Segment Open
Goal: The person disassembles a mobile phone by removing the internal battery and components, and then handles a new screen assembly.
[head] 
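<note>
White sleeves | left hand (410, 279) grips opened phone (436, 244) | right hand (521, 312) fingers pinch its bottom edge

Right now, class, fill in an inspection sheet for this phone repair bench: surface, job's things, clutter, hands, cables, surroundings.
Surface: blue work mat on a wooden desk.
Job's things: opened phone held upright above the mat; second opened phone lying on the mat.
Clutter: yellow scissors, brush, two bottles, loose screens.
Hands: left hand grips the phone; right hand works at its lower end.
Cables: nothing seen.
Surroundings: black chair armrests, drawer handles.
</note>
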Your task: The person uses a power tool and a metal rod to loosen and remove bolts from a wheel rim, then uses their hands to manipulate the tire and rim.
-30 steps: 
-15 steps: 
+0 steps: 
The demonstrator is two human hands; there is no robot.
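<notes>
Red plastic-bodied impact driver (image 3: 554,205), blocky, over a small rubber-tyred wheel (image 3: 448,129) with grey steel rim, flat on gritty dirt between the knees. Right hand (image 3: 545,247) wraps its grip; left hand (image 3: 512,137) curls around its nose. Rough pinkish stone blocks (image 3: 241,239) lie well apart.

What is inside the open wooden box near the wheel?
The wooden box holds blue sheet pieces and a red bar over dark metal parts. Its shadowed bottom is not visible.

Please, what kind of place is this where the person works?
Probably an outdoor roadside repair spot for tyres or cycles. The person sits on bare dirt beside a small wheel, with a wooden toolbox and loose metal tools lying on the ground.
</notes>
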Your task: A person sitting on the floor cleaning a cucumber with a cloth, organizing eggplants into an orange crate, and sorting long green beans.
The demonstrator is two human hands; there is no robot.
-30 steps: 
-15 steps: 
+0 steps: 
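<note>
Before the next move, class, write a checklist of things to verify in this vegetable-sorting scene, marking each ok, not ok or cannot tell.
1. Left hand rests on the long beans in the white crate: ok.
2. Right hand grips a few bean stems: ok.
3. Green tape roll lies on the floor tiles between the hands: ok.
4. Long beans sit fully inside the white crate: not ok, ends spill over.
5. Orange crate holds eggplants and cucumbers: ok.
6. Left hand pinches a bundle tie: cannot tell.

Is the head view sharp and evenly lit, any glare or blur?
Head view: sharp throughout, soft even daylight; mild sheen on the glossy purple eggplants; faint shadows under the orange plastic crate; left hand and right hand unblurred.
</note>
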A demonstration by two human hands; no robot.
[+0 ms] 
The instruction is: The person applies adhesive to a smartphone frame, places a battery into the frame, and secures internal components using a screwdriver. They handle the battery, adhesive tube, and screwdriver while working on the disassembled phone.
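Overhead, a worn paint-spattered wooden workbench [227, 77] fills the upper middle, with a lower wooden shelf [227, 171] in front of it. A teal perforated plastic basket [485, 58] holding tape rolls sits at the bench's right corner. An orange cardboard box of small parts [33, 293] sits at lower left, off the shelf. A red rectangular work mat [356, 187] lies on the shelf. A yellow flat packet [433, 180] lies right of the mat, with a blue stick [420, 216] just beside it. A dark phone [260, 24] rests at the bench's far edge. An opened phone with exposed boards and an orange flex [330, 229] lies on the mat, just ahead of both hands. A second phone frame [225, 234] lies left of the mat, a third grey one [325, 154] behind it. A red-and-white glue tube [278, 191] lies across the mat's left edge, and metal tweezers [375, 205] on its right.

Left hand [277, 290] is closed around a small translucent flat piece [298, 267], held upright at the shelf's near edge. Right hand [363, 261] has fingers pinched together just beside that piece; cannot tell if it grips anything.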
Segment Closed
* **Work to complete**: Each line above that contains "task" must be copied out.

* **Written response**:
Your task: The person uses a power tool and a metal rod to loosen and remove bolts from a wheel rim, then uses their hands to manipulate the tire and rim.
Your task: A person sitting on the floor cleaning a cucumber with a cloth, organizing eggplants into an orange crate, and sorting long green beans.

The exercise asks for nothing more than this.